Manager maintains double-digit returns
Double-digit returns seem to be a thing of the past for many investors. But one global equity growth fund has withstood the test of time and volatility to continually deliver high returns and outperform the index.
Growth managers have continued to show their wares this year and Franklin Templeton’s $405 million (as at 30 April 2020) Franklin Global Growth Fund is a prime example, having just won Morningstar’s fund manager of the year in the global equity category.
The fund’s process applies a long-term perspective and targets high-quality stocks with strong growth prospects at attractive valuations.
Morningstar senior analyst Andrew Miles says: “The portfolio exhibits higher volatility compared with its peers and the index, but the patient approach has delivered strong risk-adjusted returns over the long term.”
The fund has performed well during the recent volatility. In the last six months, it has returned 11.49 per cent compared with the MSCI World Ex Australia index returning -2.09 per cent as at 30 April 2020.
Francyne Mu portfolio manager and analyst at Franklin Equity Group says this is due to its heavily vetted research and investment process.

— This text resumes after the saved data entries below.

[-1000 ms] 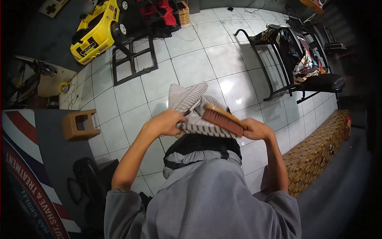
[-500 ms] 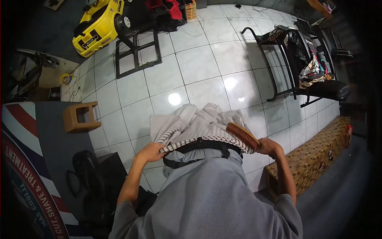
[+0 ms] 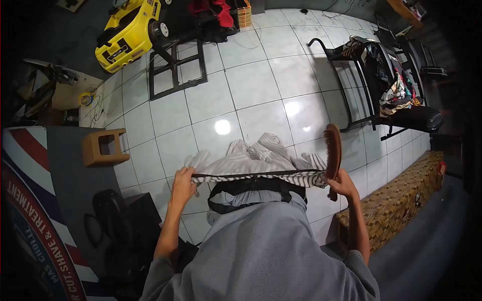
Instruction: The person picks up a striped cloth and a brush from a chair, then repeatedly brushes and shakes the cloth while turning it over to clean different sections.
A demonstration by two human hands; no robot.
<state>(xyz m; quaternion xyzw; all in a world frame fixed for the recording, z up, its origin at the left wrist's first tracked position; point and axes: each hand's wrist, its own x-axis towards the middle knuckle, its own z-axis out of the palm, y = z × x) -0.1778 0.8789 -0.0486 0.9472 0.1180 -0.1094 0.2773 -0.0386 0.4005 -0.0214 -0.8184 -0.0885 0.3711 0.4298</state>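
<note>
the striped cloth [image 3: 253,159] is in front of your tummy, just above the black strap [image 3: 251,188] on your grey top. you hold it by its near edge, pulled into a tight straight line from one hand to the other. the rest of it bunches up and hangs over the white tile floor [image 3: 251,85]. it looks like you pull it tight so the edge stays flat and even.

your left hand [image 3: 183,181] is at the left end of that edge. its grip is closed, with the fingers pinched around the cloth corner.

your right hand [image 3: 343,183] is at the right end. its grip is closed too, and it seems to hold two things at once: the cloth corner and the handle of a wooden brush [image 3: 333,150]. the brush stands up out of your fist with the hairs facing the cloth, likely kept there so your hand need not put it down.

near your right side is a woven bench [image 3: 396,195]. farther away is a black chair [image 3: 396,100] with clothes on it. to your left is a small brown stool [image 3: 103,147], and far off a yellow toy car [image 3: 128,32].
</note>
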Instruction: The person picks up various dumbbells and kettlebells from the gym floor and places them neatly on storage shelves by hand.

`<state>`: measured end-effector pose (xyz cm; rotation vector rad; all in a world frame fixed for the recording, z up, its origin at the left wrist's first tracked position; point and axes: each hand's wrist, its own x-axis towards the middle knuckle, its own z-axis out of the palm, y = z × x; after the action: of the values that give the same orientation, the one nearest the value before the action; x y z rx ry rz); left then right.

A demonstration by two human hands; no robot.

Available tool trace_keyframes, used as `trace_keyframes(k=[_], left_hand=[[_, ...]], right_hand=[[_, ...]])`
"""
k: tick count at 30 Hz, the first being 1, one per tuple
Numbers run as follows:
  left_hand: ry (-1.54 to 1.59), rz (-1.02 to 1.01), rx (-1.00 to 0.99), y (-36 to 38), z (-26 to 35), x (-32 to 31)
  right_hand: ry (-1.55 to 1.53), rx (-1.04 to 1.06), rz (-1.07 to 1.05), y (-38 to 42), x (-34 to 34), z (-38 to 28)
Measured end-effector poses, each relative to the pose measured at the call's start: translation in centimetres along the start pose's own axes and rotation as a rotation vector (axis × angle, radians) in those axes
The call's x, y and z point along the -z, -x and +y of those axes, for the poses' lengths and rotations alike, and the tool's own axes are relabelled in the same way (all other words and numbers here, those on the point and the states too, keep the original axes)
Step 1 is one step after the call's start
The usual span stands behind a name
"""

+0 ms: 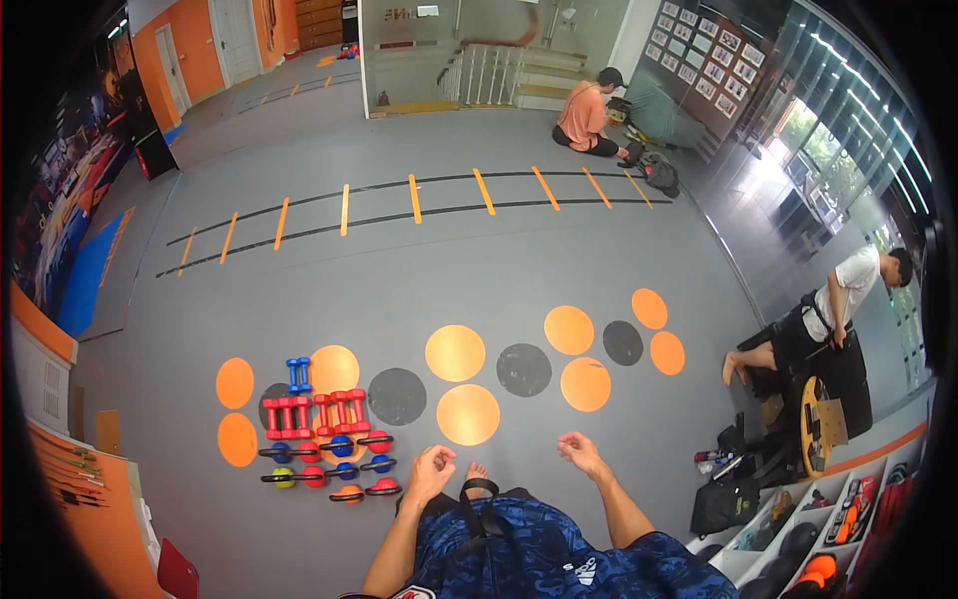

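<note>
My left hand [432, 473] is held in front of my body with its fingers loosely bent and a little apart. Nothing shows in it. To its left on the grey floor are several kettlebells [341, 446] in red, blue, yellow-green and orange. Red dumbbells [289, 417] stand in a row behind them, and a small blue dumbbell pair [299, 374] lies farther back. My right hand [583, 454] is raised on the other side, also empty, with fingers half curled. Between the hands a bare foot [478, 471] peeks out below a dark strap [481, 489].
Orange discs [467, 414] and dark grey discs [524, 370] lie across the floor. Beyond stretches an agility ladder [414, 199]. One person [584, 120] sits at the back; another [848, 299] is at the right. A black bag [725, 504] and white shelves [828, 529] are at lower right.
</note>
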<state>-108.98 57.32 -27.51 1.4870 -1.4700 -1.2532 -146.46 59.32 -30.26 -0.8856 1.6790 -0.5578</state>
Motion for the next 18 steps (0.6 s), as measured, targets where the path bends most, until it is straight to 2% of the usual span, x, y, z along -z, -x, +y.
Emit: trace_keyframes(k=[6,9,12,18], left_hand=[[0.012,0.020,0.008,-8.2,0.1,1.6],[0.100,0.035,0.047,-13.7,-0.2,2.5],[0.065,0.010,0.003,-19.7,-0.5,4.8],[0.094,0.192,0.019,-28.4,1.2,13.9]], right_hand=[[0.089,0.208,-0.190,-11.5,-5.8,-11.8],[0.221,0.428,-0.263,-16.5,-9.7,-17.6],[0.220,0.428,-0.352,-20.0,-12.8,-23.4],[0.071,0.310,-0.499,-26.7,-19.0,-31.7]])
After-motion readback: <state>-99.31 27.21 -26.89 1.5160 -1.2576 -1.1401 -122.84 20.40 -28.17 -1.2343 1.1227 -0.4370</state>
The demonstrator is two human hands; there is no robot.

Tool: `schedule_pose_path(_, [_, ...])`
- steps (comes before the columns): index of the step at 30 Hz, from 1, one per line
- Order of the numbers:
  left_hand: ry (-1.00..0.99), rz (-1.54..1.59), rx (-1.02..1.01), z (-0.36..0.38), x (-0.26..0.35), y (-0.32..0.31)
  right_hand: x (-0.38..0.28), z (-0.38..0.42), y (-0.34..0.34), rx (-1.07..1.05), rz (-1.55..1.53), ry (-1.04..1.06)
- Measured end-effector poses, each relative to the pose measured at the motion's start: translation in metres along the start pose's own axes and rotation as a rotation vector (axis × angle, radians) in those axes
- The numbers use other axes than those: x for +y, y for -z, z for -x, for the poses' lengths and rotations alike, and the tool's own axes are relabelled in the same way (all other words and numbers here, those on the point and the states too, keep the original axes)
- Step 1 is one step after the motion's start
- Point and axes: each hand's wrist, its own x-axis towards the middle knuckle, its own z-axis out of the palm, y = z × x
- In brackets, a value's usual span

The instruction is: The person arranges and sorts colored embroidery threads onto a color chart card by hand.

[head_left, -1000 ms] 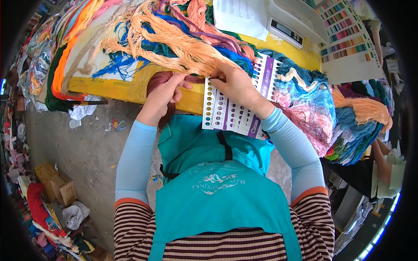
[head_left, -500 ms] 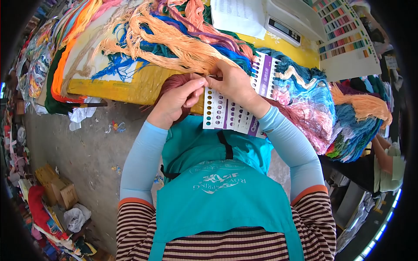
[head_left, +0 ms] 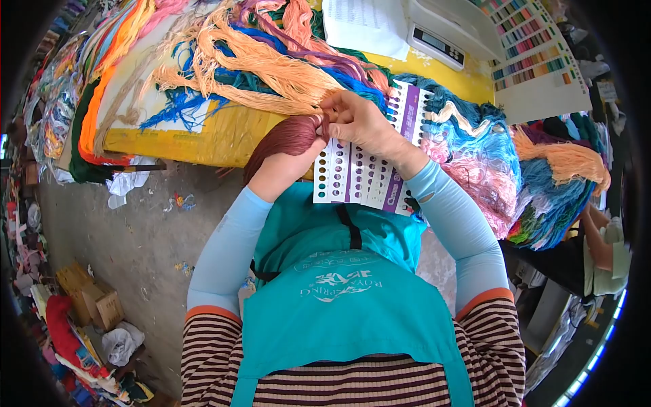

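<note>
A maroon skein of thread (head_left: pixel 285 138) hangs over my left hand (head_left: pixel 290 166), whose fingers are mostly hidden beneath it. The fingers of my left hand are closed on the skein near its right end. My right hand (head_left: pixel 366 129) pinches strands at that same end, thumb and forefinger together. Below my right hand lie white-and-purple punched thread cards (head_left: pixel 337 178) with rows of holes, threads looped through some of them. A peach skein (head_left: pixel 285 78) lies on the yellow table (head_left: pixel 180 141) just beyond my hands.
Blue, purple, orange and green skeins (head_left: pixel 91 129) spread over the table. Pink and light-blue thread (head_left: pixel 475 163) heaps at the right. A digital scale (head_left: pixel 438 46), a paper sheet (head_left: pixel 366 26) and a colour chart (head_left: pixel 536 64) stand behind. A person's arm (head_left: pixel 597 247) shows at far right.
The maroon skein now drapes over the front of my left hand, covering its fingers, which showed before. My right hand stays pinched at its end, fingers slightly more raised.
</note>
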Motion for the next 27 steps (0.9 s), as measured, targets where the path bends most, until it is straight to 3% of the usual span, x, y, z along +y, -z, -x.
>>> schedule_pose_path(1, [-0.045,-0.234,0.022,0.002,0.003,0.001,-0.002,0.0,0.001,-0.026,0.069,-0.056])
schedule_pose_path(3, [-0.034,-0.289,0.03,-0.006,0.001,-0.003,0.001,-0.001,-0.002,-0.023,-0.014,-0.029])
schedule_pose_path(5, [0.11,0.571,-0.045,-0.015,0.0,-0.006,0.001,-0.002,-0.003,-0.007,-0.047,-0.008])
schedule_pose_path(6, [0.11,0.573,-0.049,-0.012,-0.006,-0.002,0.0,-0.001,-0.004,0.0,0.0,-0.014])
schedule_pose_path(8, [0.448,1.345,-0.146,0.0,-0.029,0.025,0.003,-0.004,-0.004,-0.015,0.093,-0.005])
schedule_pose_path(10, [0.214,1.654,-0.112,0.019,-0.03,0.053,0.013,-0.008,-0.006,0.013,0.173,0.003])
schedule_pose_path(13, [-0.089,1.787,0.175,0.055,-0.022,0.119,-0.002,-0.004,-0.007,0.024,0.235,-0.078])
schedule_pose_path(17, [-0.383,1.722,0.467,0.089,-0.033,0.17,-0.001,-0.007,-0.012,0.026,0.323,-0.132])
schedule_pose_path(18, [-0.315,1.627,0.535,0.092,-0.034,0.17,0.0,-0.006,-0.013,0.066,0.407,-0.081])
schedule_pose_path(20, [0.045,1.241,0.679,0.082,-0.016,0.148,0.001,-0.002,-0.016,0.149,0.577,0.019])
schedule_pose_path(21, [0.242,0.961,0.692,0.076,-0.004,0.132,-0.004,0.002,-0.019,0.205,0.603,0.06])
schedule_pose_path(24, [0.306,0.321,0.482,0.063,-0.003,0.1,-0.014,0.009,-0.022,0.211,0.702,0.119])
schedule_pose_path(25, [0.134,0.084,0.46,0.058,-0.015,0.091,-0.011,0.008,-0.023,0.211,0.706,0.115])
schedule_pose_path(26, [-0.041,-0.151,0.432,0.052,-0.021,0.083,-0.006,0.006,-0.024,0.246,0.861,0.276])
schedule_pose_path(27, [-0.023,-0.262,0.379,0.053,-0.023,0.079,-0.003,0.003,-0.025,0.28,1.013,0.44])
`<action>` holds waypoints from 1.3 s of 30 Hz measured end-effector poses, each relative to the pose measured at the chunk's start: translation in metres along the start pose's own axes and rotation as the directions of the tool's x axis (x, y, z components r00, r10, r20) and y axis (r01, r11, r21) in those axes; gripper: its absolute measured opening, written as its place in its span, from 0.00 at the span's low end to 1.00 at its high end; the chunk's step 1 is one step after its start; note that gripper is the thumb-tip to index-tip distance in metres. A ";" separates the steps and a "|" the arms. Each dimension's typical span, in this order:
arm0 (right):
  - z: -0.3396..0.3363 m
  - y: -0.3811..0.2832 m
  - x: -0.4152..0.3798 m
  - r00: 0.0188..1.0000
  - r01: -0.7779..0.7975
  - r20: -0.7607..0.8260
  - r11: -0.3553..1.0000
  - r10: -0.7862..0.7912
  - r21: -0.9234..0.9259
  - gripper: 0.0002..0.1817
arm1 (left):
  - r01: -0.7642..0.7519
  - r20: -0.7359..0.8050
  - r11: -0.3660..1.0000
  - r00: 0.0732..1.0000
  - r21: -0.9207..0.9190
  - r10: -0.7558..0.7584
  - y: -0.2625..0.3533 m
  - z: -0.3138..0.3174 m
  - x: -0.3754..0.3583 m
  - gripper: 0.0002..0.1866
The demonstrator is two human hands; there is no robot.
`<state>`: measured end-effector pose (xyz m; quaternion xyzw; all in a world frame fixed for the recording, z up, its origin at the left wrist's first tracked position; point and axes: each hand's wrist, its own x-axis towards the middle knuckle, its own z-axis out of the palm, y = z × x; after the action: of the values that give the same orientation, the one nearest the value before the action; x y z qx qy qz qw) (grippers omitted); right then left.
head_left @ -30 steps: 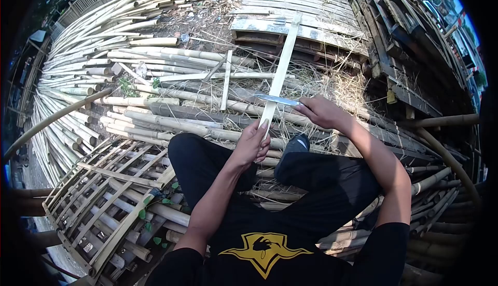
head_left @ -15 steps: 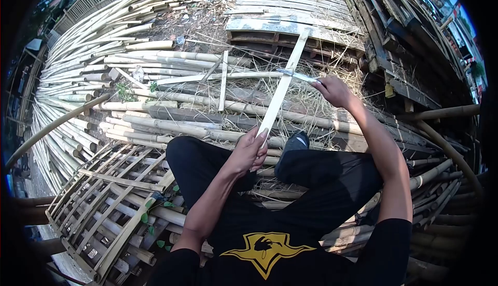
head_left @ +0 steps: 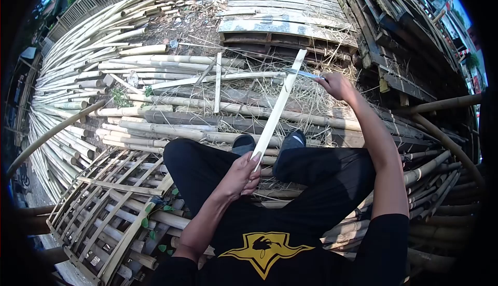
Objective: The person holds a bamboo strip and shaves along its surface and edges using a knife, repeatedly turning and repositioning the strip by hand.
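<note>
My left hand [head_left: 240, 176] is closed round the near end of a pale, flat bamboo strip [head_left: 277, 114], which slants up and away to the right in front of my knees. Its far end hangs in the air before the pallet. My right hand [head_left: 336, 86] grips a knife [head_left: 305, 74] by the handle, which the fingers mostly hide. The blade lies across the strip's upper part and appears to touch it. Below the strip are my crossed legs and dark shoes.
Bamboo poles [head_left: 78, 86] are stacked to the left and run crosswise ahead. A woven bamboo lattice [head_left: 111, 208] lies at lower left. Ahead is a wooden pallet [head_left: 290, 26]; more pallets [head_left: 386, 42] are piled at right. Shavings litter the ground. A pole [head_left: 441, 104] juts in from the right.
The strip's far end has come down and nearer, and my left hand has drawn back slightly toward my body. The knife sits closer to the strip's far end than before.
</note>
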<state>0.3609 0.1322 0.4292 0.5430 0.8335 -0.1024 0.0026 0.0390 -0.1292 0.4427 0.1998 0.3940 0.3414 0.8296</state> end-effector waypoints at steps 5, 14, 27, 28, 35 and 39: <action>0.010 0.007 -0.013 0.999 -0.031 0.032 0.994 0.035 -0.101 0.38 | 0.066 -0.031 0.997 0.997 -0.035 -0.067 -0.019 0.005 -0.029 0.13; 0.000 -0.020 0.000 0.990 -0.093 0.123 0.985 0.075 0.144 0.40 | 0.062 0.106 0.992 0.993 -0.108 -0.050 -0.029 -0.028 -0.007 0.14; 0.005 -0.028 0.006 0.978 -0.199 0.090 0.967 0.187 0.156 0.36 | 0.124 0.078 0.991 0.990 -0.059 -0.119 -0.018 -0.019 0.022 0.17; 0.004 -0.025 0.006 0.967 -0.217 0.184 0.944 0.174 0.249 0.35 | 0.125 0.078 0.991 0.990 -0.056 -0.120 -0.016 -0.024 0.023 0.17; 0.008 -0.031 0.002 0.977 -0.178 0.147 0.970 0.154 0.163 0.32 | 0.146 0.124 0.989 0.982 0.006 -0.145 -0.011 -0.016 0.016 0.18; 0.004 -0.050 -0.005 0.992 -0.103 0.092 0.984 0.090 0.146 0.24 | 0.117 0.132 0.990 0.986 -0.081 -0.106 -0.026 -0.018 0.022 0.18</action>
<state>0.3169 0.1078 0.4343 0.5766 0.7952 -0.1875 0.0020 0.0451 -0.1295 0.4046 0.1621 0.3354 0.2981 0.8788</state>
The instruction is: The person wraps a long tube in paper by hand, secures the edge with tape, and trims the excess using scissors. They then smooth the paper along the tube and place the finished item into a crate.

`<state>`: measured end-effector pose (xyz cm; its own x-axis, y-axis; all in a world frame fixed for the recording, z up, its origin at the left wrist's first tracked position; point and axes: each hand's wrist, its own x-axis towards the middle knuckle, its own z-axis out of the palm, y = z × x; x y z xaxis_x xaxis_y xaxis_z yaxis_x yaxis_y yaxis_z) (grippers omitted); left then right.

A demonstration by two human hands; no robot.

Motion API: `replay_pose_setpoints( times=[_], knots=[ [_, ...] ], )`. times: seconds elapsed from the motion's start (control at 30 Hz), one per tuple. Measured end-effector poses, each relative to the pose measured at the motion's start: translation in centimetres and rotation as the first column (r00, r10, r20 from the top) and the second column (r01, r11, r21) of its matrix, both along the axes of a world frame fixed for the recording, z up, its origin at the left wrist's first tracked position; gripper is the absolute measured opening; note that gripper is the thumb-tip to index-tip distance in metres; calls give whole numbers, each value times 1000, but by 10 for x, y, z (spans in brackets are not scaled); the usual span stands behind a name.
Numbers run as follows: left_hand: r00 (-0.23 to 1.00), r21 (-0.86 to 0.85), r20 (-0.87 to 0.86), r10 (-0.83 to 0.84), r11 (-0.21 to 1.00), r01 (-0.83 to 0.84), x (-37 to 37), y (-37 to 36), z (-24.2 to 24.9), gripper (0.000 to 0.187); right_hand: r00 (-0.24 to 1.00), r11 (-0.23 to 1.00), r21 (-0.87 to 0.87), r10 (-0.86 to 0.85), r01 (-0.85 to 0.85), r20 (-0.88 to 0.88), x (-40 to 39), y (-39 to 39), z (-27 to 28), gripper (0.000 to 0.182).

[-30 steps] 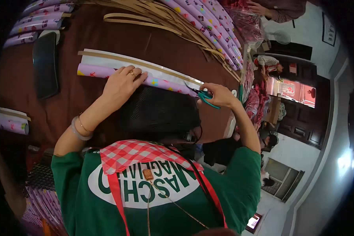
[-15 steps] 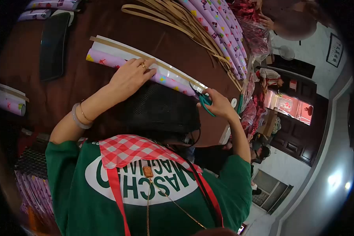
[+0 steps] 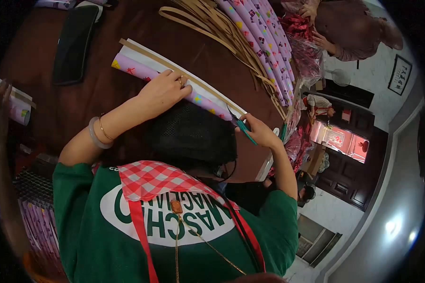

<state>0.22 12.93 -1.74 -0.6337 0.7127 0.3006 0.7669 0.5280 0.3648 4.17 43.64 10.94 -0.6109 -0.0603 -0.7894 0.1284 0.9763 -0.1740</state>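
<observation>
A sheet of purple patterned wrapping paper (image 3: 132, 69), white inside and partly rolled, lies on the brown table. A flat tan strip (image 3: 148, 53) runs along its far edge. My left hand (image 3: 167, 91) rests over the middle of the roll, fingers bent and closed on it. At the right end of the paper, my right hand (image 3: 259, 131) grips scissors with teal handles (image 3: 244, 130). Their blades point up and left at the paper's end; whether they are cutting cannot be told. A black mesh-covered object (image 3: 191, 134) sits between my arms and partly under the roll.
A dark phone (image 3: 74, 45) lies at the upper left. Tan strips (image 3: 212, 26) and patterned rolls (image 3: 259, 45) are piled at the upper right. Another roll (image 3: 16, 106) lies at the left edge, where another person's hand (image 3: 2, 96) reaches in. A co-worker (image 3: 349, 28) handles red wrapped material.
The scissor handles look closer together. Both my hands stay at the paper. Another person's arm has come in at the left edge, and the view has shifted slightly.
</observation>
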Motion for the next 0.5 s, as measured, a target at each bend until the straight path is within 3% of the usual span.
replay_pose_setpoints(
  times=[0.17, 0.2, 0.23, 0.33, 0.43, 0.5],
  knots=[
    [1000, 13, -6, -16, 1000, 16, 0, 0, 0, 23, 967, 972, -65, -214, 225, 141, -1, -7, 6, 43],
    [1000, 49, -17, -19, 999, 20, 0, -2, 2, 22, 958, 955, -151, -230, 256, 169, -1, -1, 2, 42],
    [1000, 18, -20, -8, 1000, 9, 1, 0, -1, 20, 965, 980, -66, -171, 187, 197, -4, -1, 3, 40],
    [988, 153, -146, 42, 988, -20, 0, 6, -8, 12, 994, 986, -169, 11, 7, 108, -6, 7, -1, 48],
    [989, 65, -149, 18, 998, -9, -1, 7, -3, 14, 975, 979, -177, -61, 100, 215, -9, 7, 2, 53],
    [988, 73, -154, 16, 997, -5, -1, 8, -3, 15, 983, 984, -166, -39, 70, 182, -8, 10, 0, 55]
  ],
)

“We tend to invest in companies which have been able to demonstrate strong and sustainable free cash flow generation. On average, our companies carry less debt. In a crisis, when the market is dislocated, capital and liquidity are important.
“We manage risk through ensuring there is limited economic overlap among our holdings, so as to prevent ‘dominoes’ from falling across the portfolio,” Mu says.
Over one year, the fund returned 15.16 per cent, three years returned 15.63 and five years 13.25 compared to the index returns of 3.50 per cent, 9.96 per cent and 9.05 per cent respectively.
Mu says: “The key to our process and outperformance is the research that underpins it. We can spend months looking at a name before we initiate a position in the portfolio.
“We try to understand the key profitability drivers in a company and its competitive moat. This research process also leads us into identifying companies which are earlier in their growth cycle, which if we get right, can help to achieve long-term outperformance.”
Morningstar has awarded the fund five stars and says investors can use it in their portfolio as a supporting player within a global equity section of the portfolio.
The fund lost its esteemed portfolio manager, Coleen Barbeau, and head of Franklin’s global equity team when she retired at the end of 2018.
However, the team has managed to continue strong performance when John Remmert assumed Barbeau’s investment responsibilities for all global equity portfolios and portfolio manager Don Huber supports the Australian vehicle alongside Francyne Mu.
While the departure of important staff has been problematic for a competitor, Morningstar’s Miles says the Franklin Global Growth has a talented team and remains a high-calibre option for global equities.
Miles says the fund has a notable tilt to mid-cap names as these often have a greater capacity to grow profits from a lower base.
“Only the highest-conviction ideas are included in the 35-40 stock portfolio, which pays little attention to the index.”
In order to mitigate stock-specific risk, the portfolio managers and analysts consider the correlation between individual stock earnings streams, regardless of the sector. Therefore, the fund seeks holdings with earnings streams that are largely uncorrelated.
“The analysts go beyond sector classifications to think about the source of a company’s revenue and the long-term market, economic, and demographic factors that will influence it,” Miles says.
Mu explains the team are mindful where there may be pressure points and seek to limit that economic overlap.
“In a highly concentrated portfolio, it is important to be mindful of where you may be doubling up on risk,” says Mu.
The top ten holdings include Visa, Humana, Costar Group, Danaher Corp, SVB Financial Group, HDFC Bank, Umicore SA, Salesforce.com, Verisk Analytics and Intercontinental Exchange.
Nearly a quarter of the fund is in information technology, followed by financials, consumer discretionary and industrials.
At the time of publication, the majority of the fund holdings are based in the US at around 66 per cent. The team’s research process is currently finding many compelling opportunities in the US driven by strong innovation in the information technology sector.
This is followed by Switzerland at 5.48 per cent, Belgium at 5.28 per cent and Denmark at 4.42 per cent.
The team are prepared to pay for sustainable growth considering the portfolio often has higher price ratios than the broader market. However, they will sell when the stock prices are no longer justifiable.
The portfolio turnover is relatively low sitting at 36 per cent at the end of March. This is consistent with the long-term approach of the fund and helps minimise trading costs and tax impacts.
The Franklin Global Growth Fund W share class charges a management fee of 1.13 per cent.
Miles says: “All up, Franklin Global Growth’s competitive advantage remains, thanks to a talented team, proven investment process, and inexpensive fee.”